Trevor Morrison (Law, Cornell) has written with some extremely interesting and informative remarks about Justice Thomas's opinion in the Pledge case; he has kindly given me permission to share them:
I just read your comments on the Court's "dodge" in Newdow, and thought I'd write with a follow-up thought. You note that by arguing the Establishment Clause shouldn't apply to the States, Justice Thomas "solidif[ied] his status on the lunatic fringe." I quite agree that much of Justice Thomas' opinion, like so many others by him, marks him as rather removed from the Court's intellectual mainstream. But in this case, I think you've missed the most significant aspect of Thomas' opinion.
Let me explain (and apologies for the lengthy nature of what follows). Before arguing that the Pledge should be upheld because the Establishment Clause should not apply, Thomas' opinion discusses how the issue should be resolved under the Court's current precedents. Specifically, he examines Lee v. Weisman, 505 U.S. 577 (1992), which held, inter alia, that the Establishment Clause prohibits "coercive" state action relating to religion. Having done that, Thomas "conclude[s] that, as a matter of our precedent [i.e., Lee v. Weisman], the Pledge policy is unconstitutional." Slip op. at 5. This isn't a problem for Thomas, as he thinks Lee v. Weisman was wrongly decided. See id. But I think it is extremely significant for our understanding of the lower court's decision to hold the Pledge unconstitutional.
As you know, the lower court decision came from the Ninth Circuit. Conservatives in the White House, on the Hill, and elsewhere lambasted the decision as yet another decision by what they charge is an impermissibly liberal court. President Bush, e.g., called the Ninth Circuit's decision "ridiculous." Senator Hatch called it an "outrageous example of judicial activism and overreaching," and charged that it "further place[d] the Ninth Circuit out of the mainstream of both American law and culture." He further stated that the decision "clearly demonstrates why the Supreme Court overturns this Circuit's opinions more often than any other Circuit."
These same conservatives consistently praise Justice Thomas -- by any measure one of the two most conservative judges on the Court -- as the very model of an ideal jurist. President Bush has said repeatedly that he wants to fill the federal courts with more judges like Thomas and Scalia. Hatch is one of Thomas' biggest fans, and routinely champions him as an ideal "strict constructionist."
Well, the ideal conservative jurist has just concluded that the Ninth Circuit was right in Newdow. Lower courts have no power to overrule Supreme Court precedent, and the Court has repeatedly warned lower courts to avoid attempting to guess whether certain Supreme Court precedents are no longer favored by the Court itself. If Supreme Court precedent dictates a particular outcome, lower courts must apply that precedent and arrive at that outcome. When the Supreme Court reviews the case it may decide to abandon its precedent, but if the lower court's decision was consistent with then-existing precedent, one cannot really call the decision wrong, much less "ridiculous" or "outrageous." And it certainly isn't "out of the mainstream" to follow Supreme Court precedent.

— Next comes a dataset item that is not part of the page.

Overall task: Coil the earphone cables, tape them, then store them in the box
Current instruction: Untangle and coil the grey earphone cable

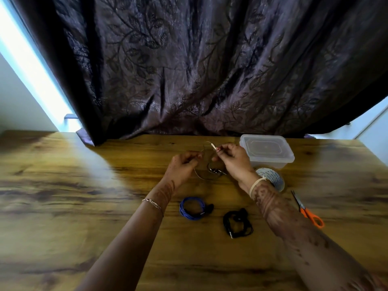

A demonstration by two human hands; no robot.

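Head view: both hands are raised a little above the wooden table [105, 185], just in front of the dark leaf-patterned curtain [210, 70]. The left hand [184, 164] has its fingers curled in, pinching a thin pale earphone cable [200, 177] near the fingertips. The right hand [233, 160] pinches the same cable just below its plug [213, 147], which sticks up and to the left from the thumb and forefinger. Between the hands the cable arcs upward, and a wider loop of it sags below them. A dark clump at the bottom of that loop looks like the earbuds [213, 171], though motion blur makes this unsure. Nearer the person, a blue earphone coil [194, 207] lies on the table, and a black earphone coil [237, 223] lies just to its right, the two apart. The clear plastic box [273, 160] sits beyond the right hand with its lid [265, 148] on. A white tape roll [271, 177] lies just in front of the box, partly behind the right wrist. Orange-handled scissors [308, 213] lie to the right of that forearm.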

According to Thomas, that's all the Ninth Circuit did in Newdow: follow existing Supreme Court precedent and properly strike down the Pledge on that basis.
So Thomas' opinion suggests that Bush, Hatch, et al. must either consider Thomas' constitutional reasoning "ridiculous," "outrageous," and "out of the mainstream," or concede that reasonable jurists can go either way in determining what Supreme Court precedent dictates with regard to the Pledge. Like you, I'm inclined to think that an honest application of Establishment Clause doctrine compels the conclusion that the Pledge is unconstitutional, at least when recited in elementary school classrooms. My aim here is not to argue the merits of that point, but to say that Thomas' opinion in Newdow reveals the conservative condemnations of the Ninth Circuit's decision to be far more overheated political rhetoric than honest constitutional reasoning.